И что же? Левонтий мой, как послушенствующий отрок, сейчас и повалился, а я, свое опасение наблюдая, говорю:
– Прости, Божий человек, еще одно вопрошение…
Он отвечает:
– Что вопрошать: Бог все знает.
– Нет, скажи, – говорю, – мне: как твое имя?
А он, как совсем бы ему не соответствовало, бабственною погудкою говорит:
– Зовут меня зовуткою, а величают уткою, – и с этими пустыми словами пополз было со свечечкою в какой-то малый чулан, тесный, как дощатый гробик, но из-за стены на него тот дерзый вдруг опять закричал:
– Не смей огня жечь: келью сожжешь, по книжке днем намолишься, а теперь впотьмах молись!
– Не буду, – отвечает, – брате Мирон, не буду. Спаси тебя Бог!
И задул свечку.
Я шепчу:
– Отче! Кто это на тебя так грубительно грозится?
А он отвечает:
– Это служка мой Мирон… добрый человек, он блюдет меня.
«Ну, шабаш! – думаю, – это анахорит Памва! Никто это другой, как он, и беззавистный, и безгневный.
Вот когда беда! Обрящел он нас и теперь истлит нас, как гагрена жир; одно только оставалось, чтобы завтра рано на заре восхитить отсюда Левонтия и бежать отсюда так, чтоб он не знал, где мы были». Держа этот план, я положил не спать и блюсти первый просвет, чтобы возбудить отрока и бежать.
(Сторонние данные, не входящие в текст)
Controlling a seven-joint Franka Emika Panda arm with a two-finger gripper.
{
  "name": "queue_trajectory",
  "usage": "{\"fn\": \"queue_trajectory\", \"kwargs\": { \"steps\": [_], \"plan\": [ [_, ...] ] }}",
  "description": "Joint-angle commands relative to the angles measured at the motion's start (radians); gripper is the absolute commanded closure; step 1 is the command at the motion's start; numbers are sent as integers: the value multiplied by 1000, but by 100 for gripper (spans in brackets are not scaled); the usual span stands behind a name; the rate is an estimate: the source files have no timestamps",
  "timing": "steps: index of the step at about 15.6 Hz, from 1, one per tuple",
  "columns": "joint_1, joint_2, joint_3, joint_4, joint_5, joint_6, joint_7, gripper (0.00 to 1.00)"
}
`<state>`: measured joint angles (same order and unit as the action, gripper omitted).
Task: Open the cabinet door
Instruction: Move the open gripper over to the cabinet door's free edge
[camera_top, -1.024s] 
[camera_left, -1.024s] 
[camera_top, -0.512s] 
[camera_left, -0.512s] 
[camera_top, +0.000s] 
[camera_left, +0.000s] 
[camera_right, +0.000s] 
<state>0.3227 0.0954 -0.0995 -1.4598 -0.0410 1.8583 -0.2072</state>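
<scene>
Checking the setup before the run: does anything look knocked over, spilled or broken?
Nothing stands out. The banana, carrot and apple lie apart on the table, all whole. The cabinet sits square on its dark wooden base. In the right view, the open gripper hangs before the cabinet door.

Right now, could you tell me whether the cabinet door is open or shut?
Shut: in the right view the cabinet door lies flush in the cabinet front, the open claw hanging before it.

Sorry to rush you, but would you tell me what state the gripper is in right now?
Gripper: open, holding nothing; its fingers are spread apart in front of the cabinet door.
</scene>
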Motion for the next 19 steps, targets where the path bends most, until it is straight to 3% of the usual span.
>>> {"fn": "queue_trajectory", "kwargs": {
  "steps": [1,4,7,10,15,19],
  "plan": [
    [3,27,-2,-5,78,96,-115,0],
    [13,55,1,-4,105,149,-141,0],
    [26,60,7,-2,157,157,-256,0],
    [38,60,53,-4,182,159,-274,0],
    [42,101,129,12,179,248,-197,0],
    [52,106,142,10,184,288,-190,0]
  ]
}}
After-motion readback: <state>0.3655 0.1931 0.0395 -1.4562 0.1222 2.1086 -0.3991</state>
А чтобы не заснуть и не проспать, лежу да твержу «Верую», как должно по-старому, и как протвержу раз, сейчас причитаю: «сия вера апостольская, сия вера кафолическая, сия вера вселенную утверди», и опять начинаю. Не знаю, сколько раз я эту «Верую» прочел, чтобы не заснуть, но только много; а старичок все в своем гробе молится, и мне оттуда сквозь пазы тесин[272] точно свет кажет, и видно, как он кланяется, а потом вдруг будто начал слышаться разговор, и какой… самый необъяснимый: будто вошел к старцу Левонтий, и они говорят о вере, но без слов, а так – смотрят друг на друга и понимают. И это долго мне так представлялось, я уже «Верую» позабыл твердить, а слушаю, как будто старец говорит отроку: «Поди очистись» – а тот отвечает: «И очищусь». И теперь вам не скажу, все это было во сне или не во сне, но только я потом еще долго спал и, наконец, просыпаюсь и вижу: утро, совсем светло, и оный старец, хозяин наш, анахорит, сидит и свайкою[273] лыковый лапоток на коленях ковыряет. Я стал в него всматриваться.